Just like pilots, follow the checklist in the same order every time, and you will most likely have a safe landing in the end.
With the machine powered up, we can prepare for operation.

  1. Always start with the tooling. Why? because if you always start at the same beginning, and follow the checklist, chances are you will not forget an item that will cause a crash. We do not have any parachute for this trip. Gather all the tooling needed for the job prior to installing in the machine, and take the time to inspect it carefully. A magnifying glass might be a handy tool to inspect cutting flutes on endmills.
  2. Insert tooling into clean tool holders, and input measurements into tool length and tool diameter offset pages in the machine control. Remember to stay focused; this is not the time to dance to the latest iTunes or eat a sandwich. It is many times at this early stage where people get distracted and insert a value in the wrong column.
  3. Work holding. Indicate and secure vise or fixture…”Check!”.
  4. Insert stock into vise or fixture. Make sure everything is wiped clean of dirt and chips, and then pay extra attention that everything is secured and located against stops. We do not want to see anything come flying out of here.
  5. Work offset is important. G54-G55 is standard, but if you did not write the g-code, or did not double check the code, this could be a mission-critical error. Now go ahead and pick up the part. Double check, and then check again before saying “Check!”.
  6. Now you can go ahead and load the program into the control. Here is an important step many people decide to skip. Most controls have a graphic simulation option, and though it is not as pretty as in your CAM system, it is not a waste of your time. At least make sure you have an updated setup sheet, and an idea about what this program is about to do. If in doubt, I order you do the next step.
  7. This step is up to the guy who is hitting the green button. If there is a crash, you can assure that the boss will ask if this step was done. You can a) dry-run the program safe above the part, or b) use single-block command and reduced rapids.

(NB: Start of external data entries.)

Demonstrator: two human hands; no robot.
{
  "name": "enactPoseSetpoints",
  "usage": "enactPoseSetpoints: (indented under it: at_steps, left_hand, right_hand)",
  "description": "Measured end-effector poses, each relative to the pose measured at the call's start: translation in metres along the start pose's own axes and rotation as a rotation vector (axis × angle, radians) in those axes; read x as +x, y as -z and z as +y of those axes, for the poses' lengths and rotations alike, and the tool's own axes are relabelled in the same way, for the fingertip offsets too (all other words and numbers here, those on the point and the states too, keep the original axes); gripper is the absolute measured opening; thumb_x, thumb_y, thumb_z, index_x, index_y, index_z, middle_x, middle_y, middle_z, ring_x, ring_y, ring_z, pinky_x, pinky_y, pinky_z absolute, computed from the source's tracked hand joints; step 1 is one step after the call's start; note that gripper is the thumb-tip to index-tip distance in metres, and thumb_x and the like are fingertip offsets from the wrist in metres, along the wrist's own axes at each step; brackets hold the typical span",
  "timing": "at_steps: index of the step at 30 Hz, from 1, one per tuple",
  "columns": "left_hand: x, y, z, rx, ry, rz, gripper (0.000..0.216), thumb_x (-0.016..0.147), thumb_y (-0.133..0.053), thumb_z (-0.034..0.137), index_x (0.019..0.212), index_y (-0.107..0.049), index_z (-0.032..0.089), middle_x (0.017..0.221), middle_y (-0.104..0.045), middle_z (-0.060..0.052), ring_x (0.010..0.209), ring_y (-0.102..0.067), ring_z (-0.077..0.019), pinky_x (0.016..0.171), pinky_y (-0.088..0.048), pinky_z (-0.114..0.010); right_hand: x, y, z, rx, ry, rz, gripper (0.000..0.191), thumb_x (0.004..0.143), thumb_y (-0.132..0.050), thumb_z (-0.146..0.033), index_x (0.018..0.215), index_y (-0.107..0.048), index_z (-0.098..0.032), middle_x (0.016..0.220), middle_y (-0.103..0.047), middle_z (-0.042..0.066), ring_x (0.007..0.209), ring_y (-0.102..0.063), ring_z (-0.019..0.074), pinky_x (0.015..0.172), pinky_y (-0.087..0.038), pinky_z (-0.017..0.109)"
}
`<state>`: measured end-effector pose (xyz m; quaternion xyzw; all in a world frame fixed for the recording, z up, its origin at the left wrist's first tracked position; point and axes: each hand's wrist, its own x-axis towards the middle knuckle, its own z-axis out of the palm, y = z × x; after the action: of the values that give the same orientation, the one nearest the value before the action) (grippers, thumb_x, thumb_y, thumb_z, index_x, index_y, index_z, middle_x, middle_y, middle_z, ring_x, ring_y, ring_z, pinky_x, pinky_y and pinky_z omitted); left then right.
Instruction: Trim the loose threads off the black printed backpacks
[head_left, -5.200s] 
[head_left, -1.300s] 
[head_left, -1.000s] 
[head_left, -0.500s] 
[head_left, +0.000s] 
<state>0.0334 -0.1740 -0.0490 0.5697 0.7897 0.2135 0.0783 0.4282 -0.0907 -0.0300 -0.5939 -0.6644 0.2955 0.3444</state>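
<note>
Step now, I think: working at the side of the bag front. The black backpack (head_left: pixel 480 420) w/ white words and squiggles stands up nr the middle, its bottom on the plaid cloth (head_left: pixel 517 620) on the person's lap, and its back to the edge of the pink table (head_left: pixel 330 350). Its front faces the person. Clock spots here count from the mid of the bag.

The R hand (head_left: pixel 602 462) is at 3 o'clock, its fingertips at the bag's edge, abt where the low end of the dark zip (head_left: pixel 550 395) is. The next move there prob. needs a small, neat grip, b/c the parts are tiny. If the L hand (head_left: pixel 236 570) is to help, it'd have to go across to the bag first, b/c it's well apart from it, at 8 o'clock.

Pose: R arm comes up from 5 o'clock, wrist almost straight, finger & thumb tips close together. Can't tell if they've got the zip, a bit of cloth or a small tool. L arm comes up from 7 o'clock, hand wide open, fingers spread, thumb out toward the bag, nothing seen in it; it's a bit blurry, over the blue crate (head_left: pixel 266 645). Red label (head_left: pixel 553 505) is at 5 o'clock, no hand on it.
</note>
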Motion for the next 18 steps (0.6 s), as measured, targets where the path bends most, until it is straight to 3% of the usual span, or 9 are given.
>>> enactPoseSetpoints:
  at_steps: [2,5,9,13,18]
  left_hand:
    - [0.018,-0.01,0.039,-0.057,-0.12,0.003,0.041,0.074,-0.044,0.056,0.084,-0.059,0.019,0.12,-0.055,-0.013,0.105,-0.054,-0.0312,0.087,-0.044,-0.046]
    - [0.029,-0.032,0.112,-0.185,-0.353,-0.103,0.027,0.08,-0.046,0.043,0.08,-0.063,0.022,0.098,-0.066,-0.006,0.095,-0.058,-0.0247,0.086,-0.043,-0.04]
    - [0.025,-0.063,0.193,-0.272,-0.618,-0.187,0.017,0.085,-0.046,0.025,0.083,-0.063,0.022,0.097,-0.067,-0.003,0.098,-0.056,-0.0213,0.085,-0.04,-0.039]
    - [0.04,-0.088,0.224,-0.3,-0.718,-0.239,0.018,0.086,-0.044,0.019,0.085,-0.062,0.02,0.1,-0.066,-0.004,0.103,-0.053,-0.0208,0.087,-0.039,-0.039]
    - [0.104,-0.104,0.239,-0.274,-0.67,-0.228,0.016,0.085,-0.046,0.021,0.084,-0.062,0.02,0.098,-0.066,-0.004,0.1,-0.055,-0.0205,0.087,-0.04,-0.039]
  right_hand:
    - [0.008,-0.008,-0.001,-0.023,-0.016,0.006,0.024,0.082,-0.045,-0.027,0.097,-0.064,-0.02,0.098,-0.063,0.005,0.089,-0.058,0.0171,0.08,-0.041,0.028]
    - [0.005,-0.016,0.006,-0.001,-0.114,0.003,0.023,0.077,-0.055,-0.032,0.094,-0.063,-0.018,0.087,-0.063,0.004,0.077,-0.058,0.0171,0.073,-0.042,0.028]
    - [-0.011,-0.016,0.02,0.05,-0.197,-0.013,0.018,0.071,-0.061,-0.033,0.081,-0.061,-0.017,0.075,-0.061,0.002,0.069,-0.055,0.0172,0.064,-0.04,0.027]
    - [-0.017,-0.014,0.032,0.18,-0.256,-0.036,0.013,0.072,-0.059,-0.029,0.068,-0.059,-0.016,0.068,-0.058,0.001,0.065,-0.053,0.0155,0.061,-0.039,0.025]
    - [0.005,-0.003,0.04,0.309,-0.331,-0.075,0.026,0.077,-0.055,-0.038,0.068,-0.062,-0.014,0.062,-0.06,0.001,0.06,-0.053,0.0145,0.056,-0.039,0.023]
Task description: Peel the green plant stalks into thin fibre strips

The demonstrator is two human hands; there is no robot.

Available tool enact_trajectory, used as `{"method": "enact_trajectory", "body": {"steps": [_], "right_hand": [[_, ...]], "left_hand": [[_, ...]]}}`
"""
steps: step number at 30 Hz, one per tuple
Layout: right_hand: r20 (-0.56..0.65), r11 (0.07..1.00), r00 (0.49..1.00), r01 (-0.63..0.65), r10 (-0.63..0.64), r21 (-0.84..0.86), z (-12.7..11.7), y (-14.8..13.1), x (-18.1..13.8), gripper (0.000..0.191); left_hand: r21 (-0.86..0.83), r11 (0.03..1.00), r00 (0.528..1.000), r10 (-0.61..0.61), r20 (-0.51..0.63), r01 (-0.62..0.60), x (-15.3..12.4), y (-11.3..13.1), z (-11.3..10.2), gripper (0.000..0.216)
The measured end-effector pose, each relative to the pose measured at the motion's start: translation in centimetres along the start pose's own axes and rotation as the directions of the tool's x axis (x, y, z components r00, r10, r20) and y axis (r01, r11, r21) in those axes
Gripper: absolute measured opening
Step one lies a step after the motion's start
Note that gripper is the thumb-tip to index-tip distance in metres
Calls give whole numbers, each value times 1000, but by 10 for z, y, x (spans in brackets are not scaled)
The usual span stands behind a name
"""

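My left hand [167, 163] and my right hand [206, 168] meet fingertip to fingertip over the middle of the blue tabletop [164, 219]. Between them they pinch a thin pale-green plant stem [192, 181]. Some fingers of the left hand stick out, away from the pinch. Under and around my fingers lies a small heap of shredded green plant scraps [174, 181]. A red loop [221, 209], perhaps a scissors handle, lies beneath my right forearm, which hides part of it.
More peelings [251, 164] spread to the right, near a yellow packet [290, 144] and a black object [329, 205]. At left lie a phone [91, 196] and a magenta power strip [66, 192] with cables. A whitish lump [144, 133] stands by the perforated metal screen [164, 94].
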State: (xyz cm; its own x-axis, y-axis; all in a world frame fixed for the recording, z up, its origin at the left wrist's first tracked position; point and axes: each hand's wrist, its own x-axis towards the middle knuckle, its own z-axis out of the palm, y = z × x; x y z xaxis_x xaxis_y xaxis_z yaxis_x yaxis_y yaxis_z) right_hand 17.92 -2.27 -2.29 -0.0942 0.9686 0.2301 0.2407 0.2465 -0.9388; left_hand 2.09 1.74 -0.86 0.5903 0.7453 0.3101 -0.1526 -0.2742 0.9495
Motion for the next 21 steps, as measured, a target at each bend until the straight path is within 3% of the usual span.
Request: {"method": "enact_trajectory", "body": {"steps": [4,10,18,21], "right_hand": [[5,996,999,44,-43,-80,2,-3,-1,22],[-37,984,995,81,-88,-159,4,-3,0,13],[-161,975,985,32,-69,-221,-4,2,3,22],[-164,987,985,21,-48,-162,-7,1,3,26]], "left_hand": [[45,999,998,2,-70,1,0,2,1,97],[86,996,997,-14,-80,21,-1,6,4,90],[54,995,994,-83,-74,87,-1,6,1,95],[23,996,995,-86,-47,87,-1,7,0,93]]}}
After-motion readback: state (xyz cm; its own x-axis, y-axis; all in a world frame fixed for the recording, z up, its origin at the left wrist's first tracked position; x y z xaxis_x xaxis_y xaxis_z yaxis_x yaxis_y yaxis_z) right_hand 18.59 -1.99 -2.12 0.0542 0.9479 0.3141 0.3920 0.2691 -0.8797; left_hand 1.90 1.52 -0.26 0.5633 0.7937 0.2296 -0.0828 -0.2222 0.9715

Take a step back. One deep breath. Circle back to the beginning and run through the checklist one more time in your head. Did you remember everything?


Now tighten that seat belt, put on those cool reflective sunglasses, and press that green cycle-start button for blast off!



I challenge you…
I challenge you to print this article (including the cool images) and hang it at the machine or leave it in the break room. If your CNC Superstar does not know how to stay focused and follow a checklist, he is not Top Gun.



*Honestly, I cannot compare, but if someone can arrange for me to get a trip in a F-15, I’m in.